Published by The Culpepper Star-Exponent
Watch your wallet, because Congress is coming after the federal watchdog set up, following last decade’s financial crisis, to police against rip-offs of borrowers and buyers in the wilds of American commerce.
Dubbing the Consumer Financial Protection Bureau “a rogue federal agency” and claiming its law enforcement harms Americans’ ability to borrow money, Texas Rep. Jeb Hensarling, chairman of the House Financial Services Committee, proposes to shut it down and, first, eject its director, Richard Cordray.
Why?
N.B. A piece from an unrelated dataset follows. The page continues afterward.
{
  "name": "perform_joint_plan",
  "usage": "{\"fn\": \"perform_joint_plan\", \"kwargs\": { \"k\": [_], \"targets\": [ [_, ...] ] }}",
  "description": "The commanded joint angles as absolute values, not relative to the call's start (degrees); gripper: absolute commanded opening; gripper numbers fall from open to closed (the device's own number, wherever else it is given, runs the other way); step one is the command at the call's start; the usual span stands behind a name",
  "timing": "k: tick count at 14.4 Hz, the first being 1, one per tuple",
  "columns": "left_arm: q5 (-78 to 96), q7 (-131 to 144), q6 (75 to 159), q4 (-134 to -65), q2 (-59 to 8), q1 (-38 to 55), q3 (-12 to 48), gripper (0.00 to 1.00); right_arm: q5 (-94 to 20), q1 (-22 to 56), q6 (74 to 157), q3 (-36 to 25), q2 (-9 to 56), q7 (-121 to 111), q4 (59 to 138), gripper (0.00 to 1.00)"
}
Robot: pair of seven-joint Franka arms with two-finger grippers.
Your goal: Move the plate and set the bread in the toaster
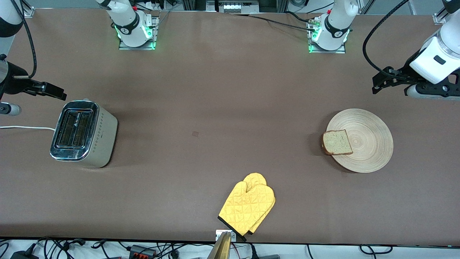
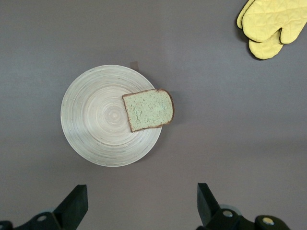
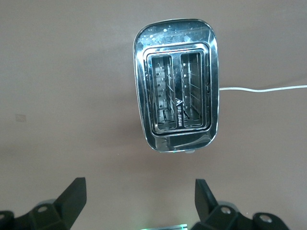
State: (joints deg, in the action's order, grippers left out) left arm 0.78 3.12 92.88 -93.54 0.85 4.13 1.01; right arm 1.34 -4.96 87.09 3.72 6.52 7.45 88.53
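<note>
The light-wood plate [image 1: 373,136] lies toward the left arm's end of the table. The bread [image 1: 337,142] lies flat on the plate's rim on the side toward the right arm's end and overhangs it a little. The toaster [image 1: 84,133] stands upright toward the right arm's end, both slots empty. My left gripper [image 1: 377,83] hangs open and empty over bare table beside the plate [image 2: 96,120] and bread [image 2: 148,109]; its wrist view shows it [image 2: 141,191] wide open. My right gripper [image 1: 59,94] hangs open and empty over bare table beside the toaster [image 3: 176,86], as its wrist view [image 3: 139,186] shows.
A yellow quilted oven mitt [image 1: 248,207] lies near the table's front edge, midway along it, and shows in the left wrist view [image 2: 271,24]. The toaster's white cord [image 1: 25,127] runs off the right arm's end of the table.
</note>
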Motion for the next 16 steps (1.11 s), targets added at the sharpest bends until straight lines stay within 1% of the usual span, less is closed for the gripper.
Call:
{"fn": "perform_joint_plan", "kwargs": {
  "k": [1,16],
  "targets": [
    [1.7,2.9,91.3,-91.9,0.6,3.7,1.1,1.00,1.2,-5.4,86.1,4.0,7.0,7.8,87.4,1.00],
    [1.7,2.9,90.5,-91.8,0.6,3.7,1.1,1.00,1.1,-5.3,86.0,4.0,7.0,7.9,87.4,1.00]
  ]
}}
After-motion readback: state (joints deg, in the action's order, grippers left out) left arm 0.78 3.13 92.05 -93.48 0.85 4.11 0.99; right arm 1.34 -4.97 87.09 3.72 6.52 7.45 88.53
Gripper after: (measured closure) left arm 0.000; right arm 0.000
Because by all accounts Cordray, the former attorney general of Ohio, has become too effective—securing important wins and pushing tough fights for consumers at a price that law-breaking financial firms don’t care to bear.
Like fining the Wells Fargo bank $100 million last year for its notorious practice of opening hundreds of thousands of secret accounts in customers’ names without their knowledge, carried out by staff hustling to meet sales targets and earn bonuses.
Like fining mortgage lenders for taking illegal kickbacks in exchange for referrals from real estate brokers or for steering borrowers into higher-interest mortgages—the kind of maneuvers that stuck borrowers with unpayable loans in the real estate bubble.
Like shielding millions of student loan borrowers from costly debt-relief scams and corner-cutting billing companies.
Like this month ordering earlier Russell Simmons debit card operation UniRush, along with MasterCard, to refund consumers $10 million and fining the companies $3 million more for harm done during a 2015 system breakdown that left tens of thousands unable to access their accounts.
Like teaming up last week with New York Attorney General Eric Schneiderman to sue a settlement-advance firm for ripping off sickened 9/11 recovery workers and former NFL players entitled to compensation after suffering concussions on the job.
All vital work that, before the creation of the CFPB in the 2010 Dodd-Frank financial reform law, no federal official had the will and wherewithal to do.
A Hensarling memo plotting strategy to gut Dodd-Frank reveals plans to severely scale back the bureau’s enforcement powers and allow the director, whose five-year term lasts until 2018, to be fired at will.
Surely that has nothing to do with the megabucks the congressman’s campaigns raise from the very financial firms the CFPB targets.
Separately, the Texas congressman advertises a game plan to kill the bureau outright and roll the clock back to the days pre-Dodd-Frank, when consumers were sitting ducks for unscrupulous lenders barely reined in by banking regulators.
To bleed the consumers’ top cop to death or to execute it by firing squad: such is the unacceptable choice looming before Congress.
All Americans who’ve ever had a mortgage or a credit or debit card or a student loan should call their representatives in Congress and insist, loud and clear: This transaction will not go through.